Browsing transcripts

The primary way to browse transcripts in APLS is via the Transcripts page: https://apls.pitt.edu/labbcat/transcripts.

The Transcripts page not only lists all the transcripts in APLS and their attributes (metadata), but it also offers useful tools for filtering and exporting transcripts. On this documentation page, we cover the functionality and layout of the Transcripts page.

On this page
  1. What you can do on the Transcripts page
    1. Page layout
  2. Browsing transcripts
  3. Viewing transcript attributes
    1. Transcript attributes pages
  4. Exporting transcript attributes
  5. Filtering transcripts
    1. Filters in brief
    2. Clearing filters
    3. Filters that don’t match any transcripts
    4. Filtering by attributes not on the Transcripts page
  6. Exporting transcripts and audio files
    1. Export Media and Export Original
    2. Export Formatted
  7. Viewing participants in a transcript
  8. Searching transcripts

What you can do on the Transcripts page

The Transcripts page allows you to…

Page layout

The following image shows the top of the Transcripts page when you first load it:

Export menu selection rules

Each of the actions in the export menu (highlighted in green above) applies to whichever transcripts you’ve selected:

  1. No filters selected, no checkboxes selected: The action will apply to all transcripts in APLS.
  2. At least one filter selected, no checkboxes selected: The action will apply to all transcripts matched by the filter.
  3. At least one checkbox selected: The action will apply to all checked transcripts.
    • You can select a range of checkboxes by clicking the first one you want to include, holding the Shift key, and clicking the last one you want to include.
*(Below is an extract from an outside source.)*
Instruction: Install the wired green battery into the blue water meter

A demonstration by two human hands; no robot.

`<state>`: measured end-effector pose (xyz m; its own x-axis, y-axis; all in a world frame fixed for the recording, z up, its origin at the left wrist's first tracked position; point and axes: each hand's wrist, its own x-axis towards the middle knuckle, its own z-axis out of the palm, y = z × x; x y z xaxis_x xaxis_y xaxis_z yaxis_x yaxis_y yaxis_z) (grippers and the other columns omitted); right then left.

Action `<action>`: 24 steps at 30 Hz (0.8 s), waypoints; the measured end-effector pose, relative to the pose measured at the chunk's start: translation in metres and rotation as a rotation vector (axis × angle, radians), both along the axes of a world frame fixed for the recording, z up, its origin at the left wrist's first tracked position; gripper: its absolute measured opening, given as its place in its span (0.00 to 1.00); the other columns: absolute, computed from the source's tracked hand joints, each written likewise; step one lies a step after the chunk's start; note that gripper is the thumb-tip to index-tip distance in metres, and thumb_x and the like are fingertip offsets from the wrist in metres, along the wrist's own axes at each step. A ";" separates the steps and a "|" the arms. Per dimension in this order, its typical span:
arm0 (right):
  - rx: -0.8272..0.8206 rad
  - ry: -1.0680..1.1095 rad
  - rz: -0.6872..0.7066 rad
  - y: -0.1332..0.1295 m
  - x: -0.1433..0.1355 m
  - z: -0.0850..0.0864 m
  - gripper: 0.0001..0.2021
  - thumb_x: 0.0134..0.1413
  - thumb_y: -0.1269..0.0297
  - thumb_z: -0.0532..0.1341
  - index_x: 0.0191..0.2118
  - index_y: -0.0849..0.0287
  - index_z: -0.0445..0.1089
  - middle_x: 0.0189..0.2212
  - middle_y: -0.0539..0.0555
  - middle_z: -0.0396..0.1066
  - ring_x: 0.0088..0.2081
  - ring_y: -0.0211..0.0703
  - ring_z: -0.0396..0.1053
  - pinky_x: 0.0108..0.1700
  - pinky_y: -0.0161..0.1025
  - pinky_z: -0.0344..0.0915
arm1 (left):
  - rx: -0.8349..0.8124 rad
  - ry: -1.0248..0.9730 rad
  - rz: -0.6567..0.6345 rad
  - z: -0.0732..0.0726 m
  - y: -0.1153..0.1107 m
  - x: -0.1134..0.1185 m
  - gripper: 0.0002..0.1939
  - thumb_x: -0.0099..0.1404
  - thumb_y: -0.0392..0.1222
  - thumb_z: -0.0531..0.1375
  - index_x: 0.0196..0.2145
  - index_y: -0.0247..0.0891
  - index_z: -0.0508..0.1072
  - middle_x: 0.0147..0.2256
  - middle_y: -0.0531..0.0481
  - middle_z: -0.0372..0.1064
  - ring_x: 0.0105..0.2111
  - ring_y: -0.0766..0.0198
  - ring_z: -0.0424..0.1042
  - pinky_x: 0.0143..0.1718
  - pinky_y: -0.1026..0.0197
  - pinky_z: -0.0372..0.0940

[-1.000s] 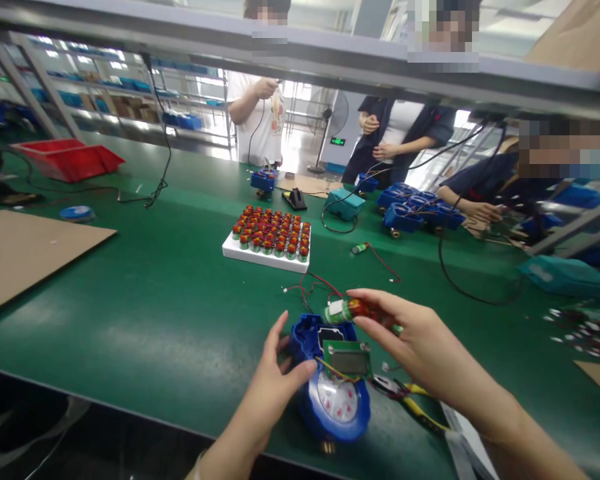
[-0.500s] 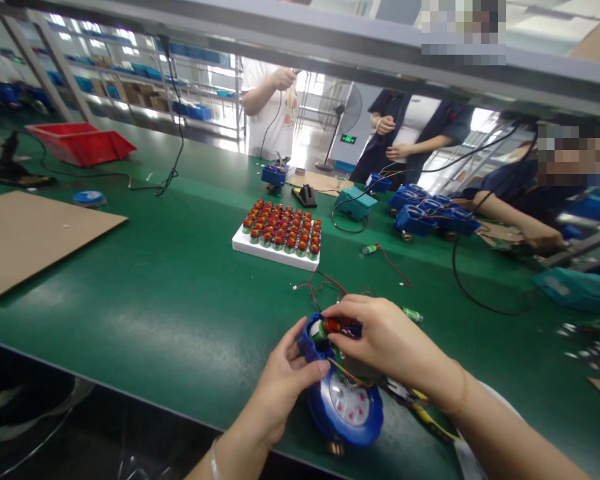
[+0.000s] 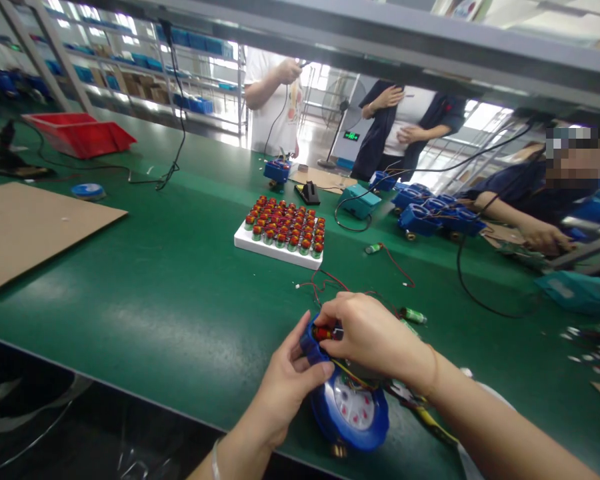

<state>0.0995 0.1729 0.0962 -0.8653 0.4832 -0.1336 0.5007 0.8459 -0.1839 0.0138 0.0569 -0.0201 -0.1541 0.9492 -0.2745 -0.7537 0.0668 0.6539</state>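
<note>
A blue round meter housing (image 3: 353, 417) with a white dial lies on the green bench near the front edge. My left hand (image 3: 290, 380) grips its left side, thumb on the rim. My right hand (image 3: 370, 333) covers the housing's upper compartment and pinches a small green-and-red battery cell (image 3: 323, 331) that sits inside it. Red and yellow wires run out from under my right hand. The small circuit board is hidden beneath that hand.
A white tray (image 3: 275, 252) of several red-topped cells stands behind. Loose cells (image 3: 413, 315) and red wires lie nearby. Cardboard sheet (image 3: 35, 227) left, red bin (image 3: 77, 133) far left. Blue housings (image 3: 435, 217) and other people across the bench.
My right hand lowered the cell from above the housing into its upper compartment and now presses over it. My left hand closed tighter on the housing's side.
</note>
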 end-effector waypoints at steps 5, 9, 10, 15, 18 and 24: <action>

For example, if you want to export audio files for all reading-passage transcripts from Cranberry Township, you can click reading under Transcript type and Cranberry Township under Neighborhood, then Export Media.

Expandable elements

Several elements on the page have â–Ľ symbols (multi-select filters and the Export Attributes menu). For these elements, you can hover over them to view more options to select:

Browsing transcripts

When you first load the Transcripts page, the transcript list displays all the transcripts in APLS (broken up into several pages):

Clicking on a transcript name will load the corresponding Transcript page.

Go to the Transcripts page and click CB05pairs.eaf to view that transcript’s Transcript page.

Viewing transcript attributes

In the transcript list, to the right of the transcript names are three columns. These each correspond to a transcript attribute:

  • Transcript type (type): Sociolinguistic interview section
  • Neighborhood (neighborhood): Which Pittsburgh neighborhood the main participant was recruited from
  • Duration (sec) (duration): Duration in seconds

For example, in the following image, CB01reading1.eaf has a duration of 41.866 seconds:

You can read more about how attributes work on the attribute typology documentation page and the transcript attributes field guide.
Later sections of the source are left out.